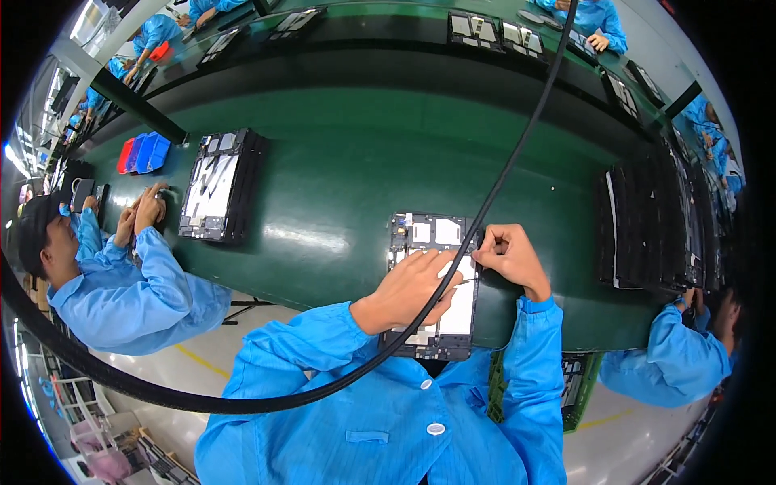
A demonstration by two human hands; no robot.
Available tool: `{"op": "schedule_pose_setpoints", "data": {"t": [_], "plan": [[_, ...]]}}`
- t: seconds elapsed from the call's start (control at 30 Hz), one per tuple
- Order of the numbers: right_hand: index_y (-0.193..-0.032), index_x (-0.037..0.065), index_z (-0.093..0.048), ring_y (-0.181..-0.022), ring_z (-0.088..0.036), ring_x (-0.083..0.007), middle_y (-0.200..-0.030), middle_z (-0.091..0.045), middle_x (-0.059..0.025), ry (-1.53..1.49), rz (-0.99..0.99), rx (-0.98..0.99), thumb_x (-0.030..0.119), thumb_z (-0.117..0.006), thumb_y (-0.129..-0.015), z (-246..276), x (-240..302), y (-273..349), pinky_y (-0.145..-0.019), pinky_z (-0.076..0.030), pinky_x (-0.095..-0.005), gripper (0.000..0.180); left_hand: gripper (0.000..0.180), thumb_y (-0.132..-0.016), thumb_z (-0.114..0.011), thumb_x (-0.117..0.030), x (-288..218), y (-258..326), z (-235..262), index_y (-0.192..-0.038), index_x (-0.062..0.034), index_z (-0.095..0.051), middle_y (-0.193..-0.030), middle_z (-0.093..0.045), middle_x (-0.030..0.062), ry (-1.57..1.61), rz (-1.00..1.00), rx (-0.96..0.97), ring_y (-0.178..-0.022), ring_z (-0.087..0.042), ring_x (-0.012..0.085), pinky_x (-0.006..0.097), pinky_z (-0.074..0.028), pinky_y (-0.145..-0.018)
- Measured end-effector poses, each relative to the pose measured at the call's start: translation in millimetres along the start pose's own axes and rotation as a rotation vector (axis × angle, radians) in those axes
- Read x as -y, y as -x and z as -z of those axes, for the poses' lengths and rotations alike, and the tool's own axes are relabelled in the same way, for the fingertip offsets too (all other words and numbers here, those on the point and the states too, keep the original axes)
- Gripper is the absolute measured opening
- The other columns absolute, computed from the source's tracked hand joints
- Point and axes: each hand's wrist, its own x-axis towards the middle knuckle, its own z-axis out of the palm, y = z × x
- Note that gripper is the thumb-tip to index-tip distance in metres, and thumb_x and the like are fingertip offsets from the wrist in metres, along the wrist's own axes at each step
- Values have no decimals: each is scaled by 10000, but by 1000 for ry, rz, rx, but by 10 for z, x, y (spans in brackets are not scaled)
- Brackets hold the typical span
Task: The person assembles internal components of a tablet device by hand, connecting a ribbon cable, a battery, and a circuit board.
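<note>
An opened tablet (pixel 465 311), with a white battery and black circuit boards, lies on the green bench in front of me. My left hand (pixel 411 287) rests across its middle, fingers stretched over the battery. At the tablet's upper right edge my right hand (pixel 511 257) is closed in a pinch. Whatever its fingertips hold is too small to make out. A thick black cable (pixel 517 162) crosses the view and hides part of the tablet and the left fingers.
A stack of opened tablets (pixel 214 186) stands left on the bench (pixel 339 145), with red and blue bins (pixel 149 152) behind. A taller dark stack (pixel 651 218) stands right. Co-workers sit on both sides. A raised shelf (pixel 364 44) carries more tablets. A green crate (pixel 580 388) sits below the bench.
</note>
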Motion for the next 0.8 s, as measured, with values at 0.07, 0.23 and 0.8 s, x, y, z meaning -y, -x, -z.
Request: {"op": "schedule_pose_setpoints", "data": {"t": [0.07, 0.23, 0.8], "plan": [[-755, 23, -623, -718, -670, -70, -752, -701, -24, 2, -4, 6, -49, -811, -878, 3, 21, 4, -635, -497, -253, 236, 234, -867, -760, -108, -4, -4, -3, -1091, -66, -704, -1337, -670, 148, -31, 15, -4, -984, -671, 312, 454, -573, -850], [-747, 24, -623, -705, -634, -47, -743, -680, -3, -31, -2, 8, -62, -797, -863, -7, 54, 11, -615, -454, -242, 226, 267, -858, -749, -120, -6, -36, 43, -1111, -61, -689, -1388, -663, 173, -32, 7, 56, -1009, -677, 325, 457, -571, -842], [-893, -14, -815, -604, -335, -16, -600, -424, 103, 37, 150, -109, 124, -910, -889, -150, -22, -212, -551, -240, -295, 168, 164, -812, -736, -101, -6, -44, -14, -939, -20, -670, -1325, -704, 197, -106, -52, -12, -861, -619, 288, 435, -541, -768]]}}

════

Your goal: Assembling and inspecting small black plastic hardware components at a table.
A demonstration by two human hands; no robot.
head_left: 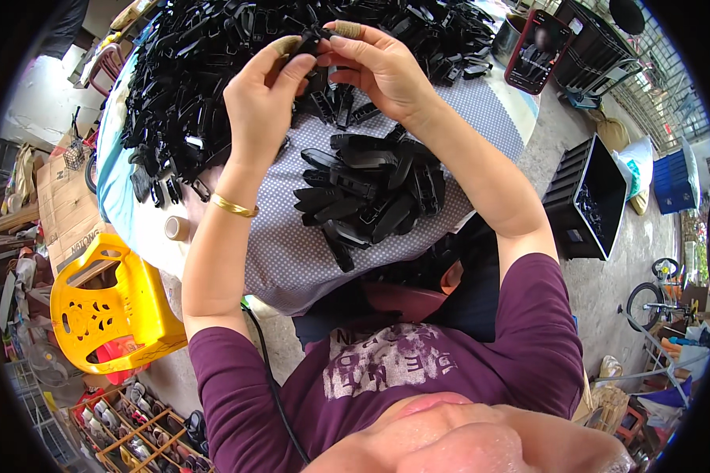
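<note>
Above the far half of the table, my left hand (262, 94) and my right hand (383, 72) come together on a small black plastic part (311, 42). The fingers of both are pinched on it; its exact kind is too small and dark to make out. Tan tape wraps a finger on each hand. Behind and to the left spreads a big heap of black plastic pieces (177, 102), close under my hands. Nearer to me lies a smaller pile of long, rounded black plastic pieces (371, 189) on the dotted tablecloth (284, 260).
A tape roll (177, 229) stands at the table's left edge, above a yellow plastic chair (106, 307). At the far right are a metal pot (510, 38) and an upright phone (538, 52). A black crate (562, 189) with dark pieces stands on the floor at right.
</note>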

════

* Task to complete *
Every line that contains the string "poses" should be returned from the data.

* Output of the exercise *
- Measured end-effector poses, each relative to the pose measured at the call's start: translation in millimetres along the start pose's own axes and rotation as a rotation vector (axis × angle, radians) in those axes
- Read x as -y, y as -x and z as -z of those axes, for the poses' lengths and rotations alike, and the tool's own axes are relabelled in the same way, for the fingertip offsets too (all other words and numbers here, those on the point and the states too, keep the original axes)

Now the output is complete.